Steve Lamar, the AAFA’s executive vice president, noted that TPLs often help retain duty-free status that might be eliminated. For example, if there were no TPLs, U.S. clothing manufacturers could not use foreign-made linings in U.S.-made garments and get duty-free access to Canada or Mexico. Hardly any coat linings are manufactured in the United States. “Using Chinese or Italian lining would disqualify the entire garment from duty-free status even if it is made of U.S. fabric and sewn in the United States. If we keep the TPLs, you get that duty-free qualification,” he said.

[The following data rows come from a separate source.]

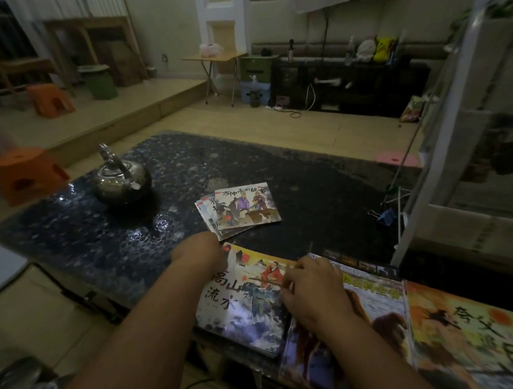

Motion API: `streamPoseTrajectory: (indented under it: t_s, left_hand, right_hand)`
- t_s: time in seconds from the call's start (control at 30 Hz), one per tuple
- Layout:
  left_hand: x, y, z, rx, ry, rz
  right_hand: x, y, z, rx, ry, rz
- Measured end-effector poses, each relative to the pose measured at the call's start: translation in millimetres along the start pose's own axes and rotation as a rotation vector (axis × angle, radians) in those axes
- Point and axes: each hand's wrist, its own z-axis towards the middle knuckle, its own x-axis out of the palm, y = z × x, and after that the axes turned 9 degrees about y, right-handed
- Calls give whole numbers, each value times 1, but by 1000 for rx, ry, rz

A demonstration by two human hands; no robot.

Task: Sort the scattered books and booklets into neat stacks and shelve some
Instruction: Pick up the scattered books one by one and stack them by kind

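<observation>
Right now the right grip (310, 286) sits at the right edge of the booklet (240, 311), fingers curled onto that edge. It reads as a pinch, tho the thumb is hidden. The left grip (200, 252) is at the booklet's far left corner. Its fingers point away from the camera & are out of sight, so can't tell if it grasps or just rests there.

So the booklet lies between the two grips, flat, cover up, at the near edge of the worktop (73, 233). Its longer side runs roughly away from the person, far end leaning a bit right.

The small stack (244, 208) lies straight ahead, just past the booklet's far edge, fanned out and not squared. If the booklet goes there, the move is prob. a short push or lift fwd, and the left grip is the nearer one.

Writing:
- Booklet: 高山流水 in dark brush characters down its left side.
- Top of the small stack: 方仲永的故事.
- Animal book (383, 315), under the right wrist & touching the booklet's right side: yellow title, partly covered, ends approx. 百科全书.
- Orange book (470, 334), farther right: seems to read 夸父追日, but it is blurred.
- No brand names legible anywhere.

Farther out, a steel kettle (120, 179) stands well apart on the left of the worktop, w/ no label showing. A blue clip (385, 216) lies near the right edge, beside a white shelf frame (441, 119).
</observation>
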Motion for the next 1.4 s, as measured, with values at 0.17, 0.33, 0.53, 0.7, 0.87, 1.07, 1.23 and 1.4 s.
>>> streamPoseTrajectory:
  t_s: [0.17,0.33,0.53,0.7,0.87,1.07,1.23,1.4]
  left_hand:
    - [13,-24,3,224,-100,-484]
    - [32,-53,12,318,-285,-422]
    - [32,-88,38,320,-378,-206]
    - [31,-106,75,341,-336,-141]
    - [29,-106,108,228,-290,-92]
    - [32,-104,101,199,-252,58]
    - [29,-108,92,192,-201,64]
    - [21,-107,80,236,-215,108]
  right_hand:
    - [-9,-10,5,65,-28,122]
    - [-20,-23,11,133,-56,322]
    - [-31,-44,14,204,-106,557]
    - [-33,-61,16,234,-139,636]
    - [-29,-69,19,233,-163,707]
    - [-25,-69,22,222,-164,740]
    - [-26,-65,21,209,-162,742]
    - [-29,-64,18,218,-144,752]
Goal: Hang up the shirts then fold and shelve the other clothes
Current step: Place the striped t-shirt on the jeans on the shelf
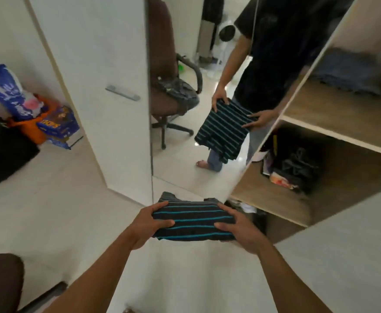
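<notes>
Striped garment (194, 220): dark, thin teal stripes; folded to a flat band, held in the air at both short ends, just before the open shelves.
Blue stack (347, 75): folded clothes on the upper shelf (320, 109) — blurred.
Dark heap (298, 170): unfolded clothes, jumbled on the lower shelf (264, 195).

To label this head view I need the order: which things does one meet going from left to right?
From the left: blue and white bag → blue box → left hand → striped garment → right hand → folded blue clothes on the upper shelf.
</notes>
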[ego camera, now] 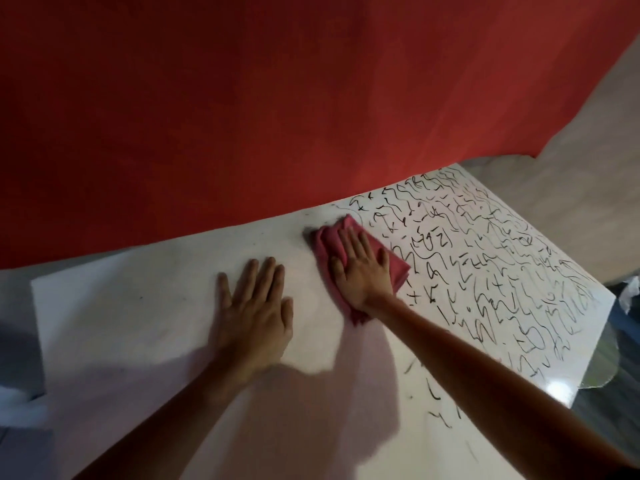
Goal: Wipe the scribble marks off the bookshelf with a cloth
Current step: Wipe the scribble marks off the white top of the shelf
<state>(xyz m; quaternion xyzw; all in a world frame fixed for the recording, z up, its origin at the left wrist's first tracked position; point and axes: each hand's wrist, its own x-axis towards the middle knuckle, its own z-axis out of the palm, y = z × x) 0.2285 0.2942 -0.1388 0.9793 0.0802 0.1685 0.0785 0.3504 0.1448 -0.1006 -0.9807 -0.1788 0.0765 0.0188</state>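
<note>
On bookshelf [138, 306] top, mid-span toward back edge: R hand [363, 271] flat, fingers straight, pressing pink-red cloth [398, 268]. Scribble marks [502, 271] cover shelf's right half. L hand [252, 313] flat, fingers straight, on shelf's bare left-centre; hands apart.

A deep red wall [242, 98] is seen filling everything from nine through one o'clock. A pale floor [571, 161], wood-grained, is picked out at two o'clock, a darker floor [609, 368] at four. A white crumpled thing [630, 292] is glimpsed at three o'clock, cut by the edge.
</note>
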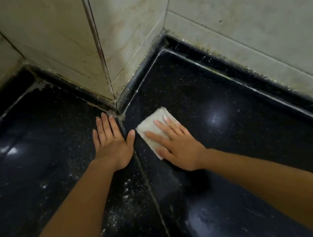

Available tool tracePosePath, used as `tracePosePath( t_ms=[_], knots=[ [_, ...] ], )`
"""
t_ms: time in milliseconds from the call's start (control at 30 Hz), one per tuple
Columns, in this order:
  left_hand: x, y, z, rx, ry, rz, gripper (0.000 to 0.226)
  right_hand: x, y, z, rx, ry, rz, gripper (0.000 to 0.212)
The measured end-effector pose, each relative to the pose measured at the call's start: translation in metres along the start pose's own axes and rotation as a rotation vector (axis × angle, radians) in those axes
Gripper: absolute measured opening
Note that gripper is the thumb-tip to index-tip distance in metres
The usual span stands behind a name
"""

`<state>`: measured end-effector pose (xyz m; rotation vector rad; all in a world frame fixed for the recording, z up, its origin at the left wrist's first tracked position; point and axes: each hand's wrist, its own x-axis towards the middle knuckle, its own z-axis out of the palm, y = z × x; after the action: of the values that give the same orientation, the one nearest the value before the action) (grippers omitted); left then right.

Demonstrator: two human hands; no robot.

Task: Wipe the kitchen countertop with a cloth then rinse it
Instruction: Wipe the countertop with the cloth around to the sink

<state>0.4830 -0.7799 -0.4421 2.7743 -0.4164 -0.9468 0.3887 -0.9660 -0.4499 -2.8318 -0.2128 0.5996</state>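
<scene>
Right hand [180, 146], fingers straight and spread, presses a folded, off-white rectangular cloth [153, 129] flat on the speckled black stone countertop [238, 140], spreading pressure for wiping. Left hand [113, 146], fingers straight and close together, rests on the counter as a brace; its fingertips [104, 115] nearly reach the stained pale tiled wall corner [109, 81].

One camera, worn on my head, looked steeply down, close above the table [248, 158] at the wall corner [109, 71].
</scene>
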Motion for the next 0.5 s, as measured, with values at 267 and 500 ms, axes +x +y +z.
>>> tracePosePath(
  t_ms=[267, 500],
  knots=[
    [0.002, -0.005, 0.005, -0.044, 0.039, 0.027, 0.080, -0.068, -0.007, 0.019, -0.055, -0.199, -0.264, 0.055],
    [0.006, -0.005, 0.008, -0.085, 0.056, 0.002, 0.081, 0.037, -0.028, -0.004, 0.004, -0.023, 0.014, 0.054]
  ],
)
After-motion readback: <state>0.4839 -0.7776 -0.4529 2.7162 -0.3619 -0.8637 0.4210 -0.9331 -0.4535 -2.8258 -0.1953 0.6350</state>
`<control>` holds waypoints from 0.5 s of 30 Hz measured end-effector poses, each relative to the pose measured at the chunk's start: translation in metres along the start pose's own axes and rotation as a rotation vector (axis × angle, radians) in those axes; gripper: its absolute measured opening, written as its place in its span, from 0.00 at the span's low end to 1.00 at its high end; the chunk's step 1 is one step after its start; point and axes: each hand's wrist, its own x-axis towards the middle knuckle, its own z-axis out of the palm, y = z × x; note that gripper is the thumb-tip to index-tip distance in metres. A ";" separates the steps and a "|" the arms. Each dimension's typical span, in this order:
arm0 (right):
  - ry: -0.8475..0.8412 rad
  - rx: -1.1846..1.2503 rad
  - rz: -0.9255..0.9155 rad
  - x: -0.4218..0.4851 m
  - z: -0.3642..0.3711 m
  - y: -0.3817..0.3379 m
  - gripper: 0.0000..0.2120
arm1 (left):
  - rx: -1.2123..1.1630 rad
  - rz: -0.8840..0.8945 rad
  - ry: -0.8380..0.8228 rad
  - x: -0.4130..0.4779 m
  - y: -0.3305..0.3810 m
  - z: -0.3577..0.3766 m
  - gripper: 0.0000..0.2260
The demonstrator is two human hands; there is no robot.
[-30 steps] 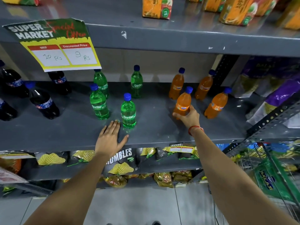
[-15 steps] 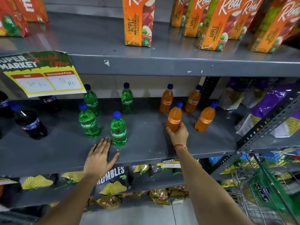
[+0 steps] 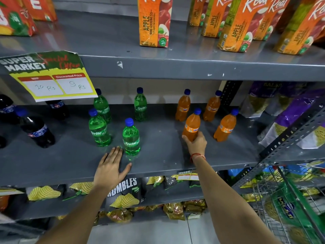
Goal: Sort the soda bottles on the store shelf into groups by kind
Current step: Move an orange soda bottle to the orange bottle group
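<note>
On the grey middle shelf (image 3: 158,155) stand three groups of small bottles with blue caps. Dark cola bottles (image 3: 37,131) are at the left, several green Sprite bottles (image 3: 131,138) in the middle, several orange Fanta bottles (image 3: 182,106) at the right. My right hand (image 3: 196,144) grips the base of the front orange Fanta bottle (image 3: 192,125), which stands upright on the shelf. My left hand (image 3: 110,167) lies flat on the shelf, fingers spread, just in front and left of the nearest Sprite bottle, holding nothing.
A price sign (image 3: 51,76) hangs from the upper shelf edge over the left bottles. Juice cartons (image 3: 154,22) stand on the shelf above. Purple snack bags (image 3: 297,117) sit at the right, chip bags (image 3: 124,192) below, and a wire basket (image 3: 284,199) at lower right.
The view has tilted upward, showing more of the juice shelf. My right hand stays on the front Fanta bottle, and my left hand stays flat on the shelf.
</note>
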 end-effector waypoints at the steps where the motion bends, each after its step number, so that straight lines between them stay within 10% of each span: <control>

The only country in the DR-CAFTA region that has TPLs is Costa Rica, which can bring in fabric for wool apparel and swimwear, but it is hardly used at all.

One element Central American clothing factories would like to see changed is having the ability to send a certain amount of fabric made in Central America to Mexico, where it could be cut and sewn and exported to the United States and Canada without paying duties.

This is similar to a provision—called cumulation—that allows 100 million square meter equivalents of fabric to be sent from Mexico to Central America to be cut and sewn and then shipped duty-free to the United States. Most of that fabric shipped from Mexico to Central America is denim for blue jeans, but it also includes wool, cotton and man-made fiber bottom-weight cloth.

However, the U.S. textile industry opposes that idea because it would cut into the nearly $3 billion in cotton, yarn and fabric it sends every year to the DR-CAFTA countries.

CAFTA is still a work in progress with NAFTA still first in everyone’s mind. “The focus is really still NAFTA,” Lamar of the AAFA said. “Then we’ll see about CAFTA.”